## Exercise brief
Report every line from the material that contains the word "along".

## Supplied material
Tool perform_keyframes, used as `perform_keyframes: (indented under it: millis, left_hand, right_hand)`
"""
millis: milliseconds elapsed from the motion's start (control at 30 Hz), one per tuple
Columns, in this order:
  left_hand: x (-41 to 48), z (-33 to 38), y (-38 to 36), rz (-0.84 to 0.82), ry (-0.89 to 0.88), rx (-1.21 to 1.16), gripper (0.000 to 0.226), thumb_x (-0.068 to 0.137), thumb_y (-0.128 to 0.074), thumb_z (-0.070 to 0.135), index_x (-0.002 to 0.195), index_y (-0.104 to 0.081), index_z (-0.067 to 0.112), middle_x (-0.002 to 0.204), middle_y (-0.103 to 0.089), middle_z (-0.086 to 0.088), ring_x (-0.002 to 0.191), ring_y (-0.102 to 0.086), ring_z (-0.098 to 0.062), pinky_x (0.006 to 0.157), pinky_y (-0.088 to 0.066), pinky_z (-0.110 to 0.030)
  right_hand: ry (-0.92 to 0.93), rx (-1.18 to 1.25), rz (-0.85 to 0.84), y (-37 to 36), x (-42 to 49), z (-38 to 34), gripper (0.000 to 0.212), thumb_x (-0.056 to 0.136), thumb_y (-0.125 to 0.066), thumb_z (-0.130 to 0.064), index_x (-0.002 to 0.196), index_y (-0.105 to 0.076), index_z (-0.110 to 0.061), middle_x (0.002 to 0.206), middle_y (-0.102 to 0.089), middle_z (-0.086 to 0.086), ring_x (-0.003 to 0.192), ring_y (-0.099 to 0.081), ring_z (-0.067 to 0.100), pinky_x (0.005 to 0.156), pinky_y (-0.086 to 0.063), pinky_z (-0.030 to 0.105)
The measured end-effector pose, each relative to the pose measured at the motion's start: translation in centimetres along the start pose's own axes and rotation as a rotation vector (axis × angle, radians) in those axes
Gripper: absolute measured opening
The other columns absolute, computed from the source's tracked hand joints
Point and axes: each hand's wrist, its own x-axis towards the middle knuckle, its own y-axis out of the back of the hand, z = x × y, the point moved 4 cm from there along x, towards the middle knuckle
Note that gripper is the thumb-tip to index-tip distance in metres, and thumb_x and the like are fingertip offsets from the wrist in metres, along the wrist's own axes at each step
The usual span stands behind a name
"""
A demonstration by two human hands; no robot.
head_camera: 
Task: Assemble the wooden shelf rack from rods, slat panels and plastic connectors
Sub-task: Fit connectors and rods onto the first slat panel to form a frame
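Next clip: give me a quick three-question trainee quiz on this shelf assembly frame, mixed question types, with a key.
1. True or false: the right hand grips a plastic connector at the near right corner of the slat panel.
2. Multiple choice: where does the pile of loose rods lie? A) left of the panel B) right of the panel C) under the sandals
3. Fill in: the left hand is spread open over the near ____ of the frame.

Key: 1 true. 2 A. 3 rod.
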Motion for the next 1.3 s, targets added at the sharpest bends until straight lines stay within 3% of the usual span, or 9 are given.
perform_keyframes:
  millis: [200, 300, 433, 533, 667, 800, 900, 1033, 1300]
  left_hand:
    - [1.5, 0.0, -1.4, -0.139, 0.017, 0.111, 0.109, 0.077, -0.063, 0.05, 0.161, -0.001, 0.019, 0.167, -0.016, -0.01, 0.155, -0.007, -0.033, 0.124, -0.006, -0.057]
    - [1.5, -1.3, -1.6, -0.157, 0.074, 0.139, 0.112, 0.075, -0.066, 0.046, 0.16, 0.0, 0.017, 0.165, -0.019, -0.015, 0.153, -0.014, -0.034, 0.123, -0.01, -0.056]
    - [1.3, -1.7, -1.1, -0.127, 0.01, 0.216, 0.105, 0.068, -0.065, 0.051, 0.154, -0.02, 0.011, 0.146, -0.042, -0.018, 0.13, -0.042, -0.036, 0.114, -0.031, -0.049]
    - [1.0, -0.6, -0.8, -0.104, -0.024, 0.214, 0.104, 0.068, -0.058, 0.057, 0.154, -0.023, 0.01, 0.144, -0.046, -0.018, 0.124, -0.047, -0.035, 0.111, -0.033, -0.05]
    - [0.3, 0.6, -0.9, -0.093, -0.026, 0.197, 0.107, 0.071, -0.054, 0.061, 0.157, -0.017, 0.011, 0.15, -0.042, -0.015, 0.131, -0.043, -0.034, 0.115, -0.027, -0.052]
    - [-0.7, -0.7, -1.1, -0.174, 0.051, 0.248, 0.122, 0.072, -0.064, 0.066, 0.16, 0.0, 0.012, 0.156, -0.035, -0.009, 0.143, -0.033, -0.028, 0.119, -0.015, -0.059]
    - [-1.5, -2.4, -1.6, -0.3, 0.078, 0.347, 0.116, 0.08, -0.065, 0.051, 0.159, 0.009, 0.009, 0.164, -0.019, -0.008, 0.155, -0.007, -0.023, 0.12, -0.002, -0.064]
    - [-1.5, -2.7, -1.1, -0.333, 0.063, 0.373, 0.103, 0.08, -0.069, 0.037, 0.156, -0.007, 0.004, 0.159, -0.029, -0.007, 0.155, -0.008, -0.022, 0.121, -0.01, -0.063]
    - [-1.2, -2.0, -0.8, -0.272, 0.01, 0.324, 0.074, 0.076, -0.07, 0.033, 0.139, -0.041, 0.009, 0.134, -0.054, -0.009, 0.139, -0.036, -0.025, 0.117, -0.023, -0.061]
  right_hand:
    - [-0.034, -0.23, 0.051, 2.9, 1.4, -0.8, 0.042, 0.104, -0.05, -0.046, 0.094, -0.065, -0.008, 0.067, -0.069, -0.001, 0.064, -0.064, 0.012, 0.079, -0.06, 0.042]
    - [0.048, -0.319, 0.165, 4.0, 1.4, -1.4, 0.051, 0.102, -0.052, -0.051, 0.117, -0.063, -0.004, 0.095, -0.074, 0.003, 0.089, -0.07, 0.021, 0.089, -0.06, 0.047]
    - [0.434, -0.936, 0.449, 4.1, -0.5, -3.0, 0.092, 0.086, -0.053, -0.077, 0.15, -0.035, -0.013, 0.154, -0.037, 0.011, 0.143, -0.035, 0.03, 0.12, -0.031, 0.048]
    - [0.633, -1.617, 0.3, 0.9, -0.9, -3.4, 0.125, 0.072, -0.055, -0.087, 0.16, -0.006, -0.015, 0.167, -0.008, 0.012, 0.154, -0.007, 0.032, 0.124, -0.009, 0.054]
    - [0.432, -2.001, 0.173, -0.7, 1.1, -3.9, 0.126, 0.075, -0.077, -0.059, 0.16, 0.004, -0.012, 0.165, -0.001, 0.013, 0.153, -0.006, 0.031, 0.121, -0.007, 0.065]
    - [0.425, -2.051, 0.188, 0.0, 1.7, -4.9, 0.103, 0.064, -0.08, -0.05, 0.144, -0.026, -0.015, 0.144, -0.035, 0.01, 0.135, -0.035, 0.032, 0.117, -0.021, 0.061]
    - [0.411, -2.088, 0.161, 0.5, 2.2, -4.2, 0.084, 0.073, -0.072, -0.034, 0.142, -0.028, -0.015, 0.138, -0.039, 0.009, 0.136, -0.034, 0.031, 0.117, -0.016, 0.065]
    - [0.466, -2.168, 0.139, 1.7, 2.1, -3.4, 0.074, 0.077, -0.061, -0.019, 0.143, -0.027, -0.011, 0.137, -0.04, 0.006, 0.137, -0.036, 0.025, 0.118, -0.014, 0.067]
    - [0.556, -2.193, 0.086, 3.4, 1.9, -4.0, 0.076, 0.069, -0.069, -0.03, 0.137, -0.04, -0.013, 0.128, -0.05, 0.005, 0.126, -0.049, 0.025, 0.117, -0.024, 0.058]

## Result of the exercise
The measured end-effector pose, each relative to the pose measured at the motion's start: translation in centimetres along the start pose's own axes and rotation as a rotation vector (axis × angle, radians) in those axes
Point and axes: each hand's wrist, its own x-axis towards the middle knuckle, its own y-axis out of the back of the hand, z = x × y, the point moved 4 cm from there along x, towards the middle knuckle
Note that gripper is the thumb-tip to index-tip distance in metres, and thumb_x and the like are fingertip offsets from the wrist in metres, along the wrist's own axes at each step

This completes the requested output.